BACKGROUND: The association between acute kidney injury (AKI) and outcome of coronavirus disease 2019 (COVID-19) has not yet been conclusively established . Therefore, we conducted a meta-analysis of recent scientific literature to assess whether AKI may be associated with worse prognosis and increased mortality in COVID-19 patients .
METHODS: A systematic search of literature was conducted between 1st November 2019 and 15th May 2020 on Medline (PubMed interface) and China National Knowledge Infrastructure (CNKI) to identify potentially eligible studies . Cohort or case-control studies reporting data on AKI in patients with or without severe COVID-19 were included . Studies were divided into separate cohorts for analysis based on two endpoints (severity [severe vs non-severe] and mortality [non-survivors vs survivors] ). Data were pooled into a meta-analysis to estimate pooled odds ratio (OR) with 95% confidence interval (95% CI) for either outcome .

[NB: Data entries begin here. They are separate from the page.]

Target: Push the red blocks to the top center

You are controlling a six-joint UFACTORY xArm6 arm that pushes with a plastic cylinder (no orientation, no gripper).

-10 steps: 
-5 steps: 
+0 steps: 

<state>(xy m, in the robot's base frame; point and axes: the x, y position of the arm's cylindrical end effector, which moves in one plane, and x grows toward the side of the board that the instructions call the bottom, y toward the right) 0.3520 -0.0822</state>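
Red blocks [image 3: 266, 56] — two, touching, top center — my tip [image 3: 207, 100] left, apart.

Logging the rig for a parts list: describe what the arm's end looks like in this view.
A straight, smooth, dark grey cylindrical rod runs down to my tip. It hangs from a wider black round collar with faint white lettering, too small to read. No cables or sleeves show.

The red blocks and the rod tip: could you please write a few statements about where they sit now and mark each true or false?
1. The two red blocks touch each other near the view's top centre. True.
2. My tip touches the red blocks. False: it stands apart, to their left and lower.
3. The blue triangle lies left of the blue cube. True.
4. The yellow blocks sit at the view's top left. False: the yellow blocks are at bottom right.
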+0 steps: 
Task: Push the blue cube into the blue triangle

RESULTS: A total of 15 studies (n= 5,832 patients) were included in the analysis . Overall, AKI was found to be associated with significantly increased odds of COVID-19 severity (OR= 18.5; 95% CI 8.99-38.08) and mortality (OR= 23.9; 95% CI 18.84-30.31). No heterogeneity was observed for both outcomes (Cochran's Q= 6.21, p=0.52, I2=0% and Cochran's Q= 4.56, p=0.47, I2=0% respectively). -Conclusion: According to current data, AKI seems to be associated with worse prognosis in COVID-19 -patients . -Further investigation of the underlying mechanism of renal disease in COVID-19 would be needed to clarify possible therapeutic targets . AKI could be used as a clinical characteristic in severity classification and risk -stratification.